Why do we do it for MEM then?

-- 
H.J.


Re: PATCH: PR rtl-optimization/50696: [x32] Unnecessary lea

2011-10-13 Thread Paolo Bonzini
On Thu, Oct 13, 2011 at 19:06, Richard Kenner
 wrote:
>> An and:DI is cheaper than a zero_extend:DI of an and:SI.
>
> That depends strongly on the constants and whether the machine is 32-bit
> or 64-bit.

Yes, the rtx_costs take care of that.

> But that's irrelevant in this case since the and:SI will be removed (it
> reflects what already been done).

Do you refer to this in make_extraction:

  /* See if this can be done without an extraction.  We never can if the
 width of the field is not the same as that of some integer mode. For
 registers, we can only avoid the extraction if the position is at the
 low-order bit and this is either not in the destination or we have the
 appropriate STRICT_LOW_PART operation available.  */

and this call to force_to_mode in particular:

new_rtx = force_to_mode (inner, tmode,
 len >= HOST_BITS_PER_WIDE_INT
 ? ~(unsigned HOST_WIDE_INT) 0
 : ((unsigned HOST_WIDE_INT) 1 << len) - 1,
 0);

and from there the call to simplify_and_const_int that does this:

  if (constop == nonzero)
return varop;

?

Then indeed it should work if you call make_extraction more greedily
than what we do now (which is, just if the constant is one less than a
power of two).

The answer to H.J.'s "Why do we do it for MEM then?" is simply
"because no one ever thought about not doing it" (because there are no
other POINTERS_EXTEND_UNSIGNED == 1 machines).  In fact it may even be
advantageous to do it in general, even if in_code != MEM.  Only
experimentation can tell.

Paolo


Re: PATCH: PR rtl-optimization/50696: [x32] Unnecessary lea

2011-10-13 Thread Richard Kenner
> We first expand zero_extend:DI address to and:DI and then try
> to restore zero_extend:DI.   Why do we do this transformation
> to begin with?

Suppose there were an outer AND that duplicated what this one did.
Then when you combine those two, you merge it to one AND.  Then
make_compound_operation puts it back.  The net result is to eliminate
the outer AND.  There are lots of similar sorts of things.

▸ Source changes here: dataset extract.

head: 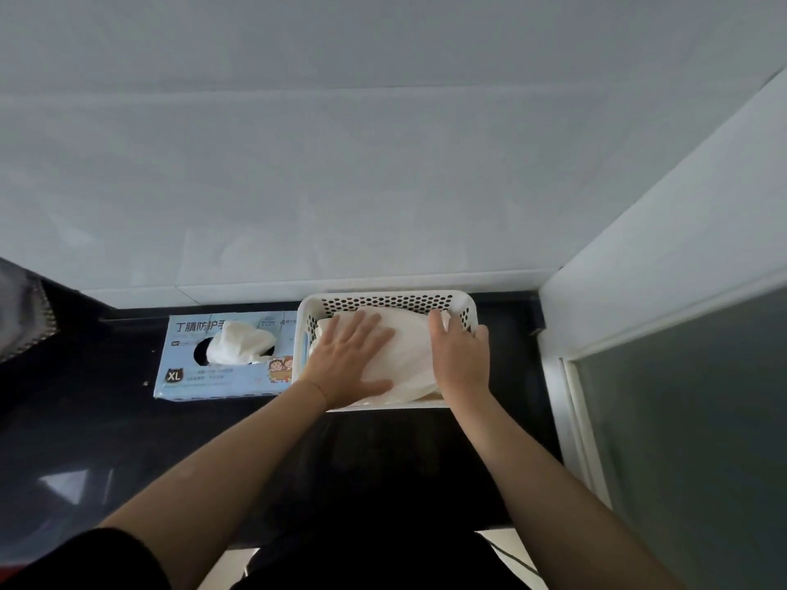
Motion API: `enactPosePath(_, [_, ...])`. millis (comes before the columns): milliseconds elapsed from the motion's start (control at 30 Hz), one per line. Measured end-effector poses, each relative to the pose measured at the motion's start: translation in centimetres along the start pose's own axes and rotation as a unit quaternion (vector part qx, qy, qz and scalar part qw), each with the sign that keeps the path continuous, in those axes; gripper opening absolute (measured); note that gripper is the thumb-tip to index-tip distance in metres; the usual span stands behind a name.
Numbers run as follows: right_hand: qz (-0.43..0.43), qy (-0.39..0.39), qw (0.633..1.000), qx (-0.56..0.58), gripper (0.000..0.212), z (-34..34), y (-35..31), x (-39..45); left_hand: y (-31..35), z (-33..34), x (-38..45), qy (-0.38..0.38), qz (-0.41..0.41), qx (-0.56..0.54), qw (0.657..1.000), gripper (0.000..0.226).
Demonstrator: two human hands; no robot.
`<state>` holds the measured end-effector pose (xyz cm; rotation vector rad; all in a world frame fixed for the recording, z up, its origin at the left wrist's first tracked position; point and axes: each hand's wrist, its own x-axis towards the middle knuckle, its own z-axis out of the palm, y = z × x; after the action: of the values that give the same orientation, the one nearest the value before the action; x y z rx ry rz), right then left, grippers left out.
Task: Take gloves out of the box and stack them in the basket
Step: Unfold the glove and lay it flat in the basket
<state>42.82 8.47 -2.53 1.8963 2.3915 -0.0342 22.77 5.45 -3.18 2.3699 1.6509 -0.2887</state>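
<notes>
A white perforated basket (385, 301) sits on a dark glossy counter (106, 419), pushed back toward the pale wall at twelve o'clock, and inside it lies a flat stack of white gloves (409, 355) that fills most of the floor of the basket. The left hand (347, 361) lies palm down on the nine o'clock half of the stack, its fingers straight and spread, pointing toward one o'clock, the thumb stretched along the near edge of the gloves; it presses flat and grasps nothing. The right hand (462, 359) rests on the three o'clock side of the stack, fingers extended toward twelve o'clock with the tips near the basket's far wall; it too lies released on the gloves, though whether the thumb tucks under the edge cannot be told. Touching the basket at its nine o'clock side is a light blue glove box (187, 376), printed with an XL mark and a small cartoon at its near corner, lying flat with its oval opening upward. A crumpled white glove (240, 342) pokes up out of that opening. At three o'clock of the basket, a white frame with a frosted glass panel (690, 419) runs along the counter's edge.
</notes>
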Motion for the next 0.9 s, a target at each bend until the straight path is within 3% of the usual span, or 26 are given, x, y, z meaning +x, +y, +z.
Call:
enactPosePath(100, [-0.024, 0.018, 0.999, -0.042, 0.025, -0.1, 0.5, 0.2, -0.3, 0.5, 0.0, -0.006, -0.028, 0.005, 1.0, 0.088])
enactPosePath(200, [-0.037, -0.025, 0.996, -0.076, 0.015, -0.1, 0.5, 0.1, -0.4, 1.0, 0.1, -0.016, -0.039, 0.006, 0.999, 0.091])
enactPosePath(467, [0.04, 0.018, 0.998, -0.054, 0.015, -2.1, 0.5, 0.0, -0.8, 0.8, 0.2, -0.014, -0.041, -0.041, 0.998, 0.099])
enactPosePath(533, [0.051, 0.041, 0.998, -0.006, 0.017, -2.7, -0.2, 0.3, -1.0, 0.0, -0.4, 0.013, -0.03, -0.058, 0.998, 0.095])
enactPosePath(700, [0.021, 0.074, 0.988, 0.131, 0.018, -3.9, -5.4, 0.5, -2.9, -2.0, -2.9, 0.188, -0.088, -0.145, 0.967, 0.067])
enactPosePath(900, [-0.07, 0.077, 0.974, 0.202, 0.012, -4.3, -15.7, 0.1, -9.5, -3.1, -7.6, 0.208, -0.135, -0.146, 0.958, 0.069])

As I said, the strategy there was to convert extractions and expansions
into the corresponding logical and shift operations, see if they can
merge with something outside (which is similarly converted), then convert
the result (possibly merged) back.

This, for example, is the code that will remove nested SIGN_EXTENDs.


Re: PATCH: PR rtl-optimization/50696: [x32] Unnecessary lea

2011-10-13 Thread Richard Kenner
> The answer to H.J.'s "Why do we do it for MEM then?" is simply
> "because no one ever thought about not doing it" 

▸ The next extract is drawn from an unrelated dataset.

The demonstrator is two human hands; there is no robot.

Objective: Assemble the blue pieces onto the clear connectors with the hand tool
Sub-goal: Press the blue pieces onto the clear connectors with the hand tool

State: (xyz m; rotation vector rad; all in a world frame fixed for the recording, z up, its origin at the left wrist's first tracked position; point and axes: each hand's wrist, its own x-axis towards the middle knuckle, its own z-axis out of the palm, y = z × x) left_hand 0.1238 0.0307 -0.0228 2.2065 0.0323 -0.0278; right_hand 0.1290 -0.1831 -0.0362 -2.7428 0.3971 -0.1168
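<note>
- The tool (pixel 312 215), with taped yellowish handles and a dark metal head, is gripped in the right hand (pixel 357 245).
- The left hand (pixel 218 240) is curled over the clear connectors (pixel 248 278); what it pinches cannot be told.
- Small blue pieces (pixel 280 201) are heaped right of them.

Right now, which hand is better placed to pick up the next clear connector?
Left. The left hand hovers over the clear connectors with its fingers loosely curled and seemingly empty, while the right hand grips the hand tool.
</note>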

No, that's false.  The same expand_compound_operation / make_compound_operation
pair is present in the MEM case as in the SET case.  It's just that
there's some bug here that's noticable in not making proper MEMs that
doesn't show up in the SET case because of the way the insns are structured.


Re: PATCH: PR rtl-optimization/50696: [x32] Unnecessary lea

2011-10-13 Thread H.J. Lu
On Thu, Oct 13, 2011 at 11:15 AM, Richard Kenner
 wrote:
>> The answer to H.J.'s "Why do we do it for MEM then?" is simply
>> "because no one ever thought about not doing it"
>
> No, that's false.  The same expand_compound_operation / 
> make_compound_operation
> pair is present in the MEM case as in the SET case.  It's just that
> there's some bug here that's noticable in not making proper MEMs that
> doesn't show up in the SET case because of the way the insns are structured.
>

When we have (and (OP) M) where

(and (OP) M) == (and (OP) ((1 << ceil_log2 (M)) - 1) ))

(and (OP) M) is zero_extract bits 0 to ceil_log2 (M).

Does it look OK?

Thanks.

-- 
H.J.
---
diff --git a/gcc/combine.c b/gcc/combine.c
index 6c3b17c..5962b1d 100644
--- a/gcc/combine.c
+++ b/gcc/combine.c
@@ -7758,6 +7758,23 @@ make_compound_operation (rtx x, enum rtx_code in_code)
next_code),
   i, NULL_RTX, 1, 1, 0, 1);

+
+  /* If we are (and (OP) M) and M is an extraction mask, this is an
+extraction.  */
+  else
+   {
+ unsigned HOST_WIDE_INT nonzero =
+   nonzero_bits (XEXP (x, 0), GET_MODE (XEXP (x, 0)));
+ unsigned HOST_WIDE_INT mask = INTVAL (XEXP (x, 1));
+ unsigned HOST_WIDE_INT len = ceil_log2 (mask);
+ if ((nonzero & (((unsigned HOST_WIDE_INT) 1 << len) - 1))
+ == (nonzero & mask))
+   {
+ new_rtx = make_compound_operation (XEXP (x, 0), next_code);
+ new_rtx = make_extraction (mode, new_rtx, 0, NULL_RTX,
+len, 1, 0, in_code == COMPARE);
+   }
+   }
   break;

 case LSHIFTRT:


Re: PATCH: PR rtl-optimization/50696: [x32] Unnecessary lea

2011-10-13 Thread Richard Kenner
> Does it look OK?

No.  

If I understand your code correctly, there's essentially the same code
as you have a bit above that:

  /* If the constant is one less than a power of two, this might be 
 representable by an extraction even if no shift is present. 
 If it doesn't end up being a ZERO_EXTEND, we will ignore it unless
 we are in a COMPARE.  */
  else if ((i = exact_log2 (INTVAL (XEXP (x, 1)) + 1)) >= 0)
new_rtx = make_extraction (mode,
   make_compound_operation (XEXP (x, 0),
next_code),
   0, NULL_RTX, i, 1, 0, in_code == COMPARE);

So you need to understand why your code "fires" and it doesn't.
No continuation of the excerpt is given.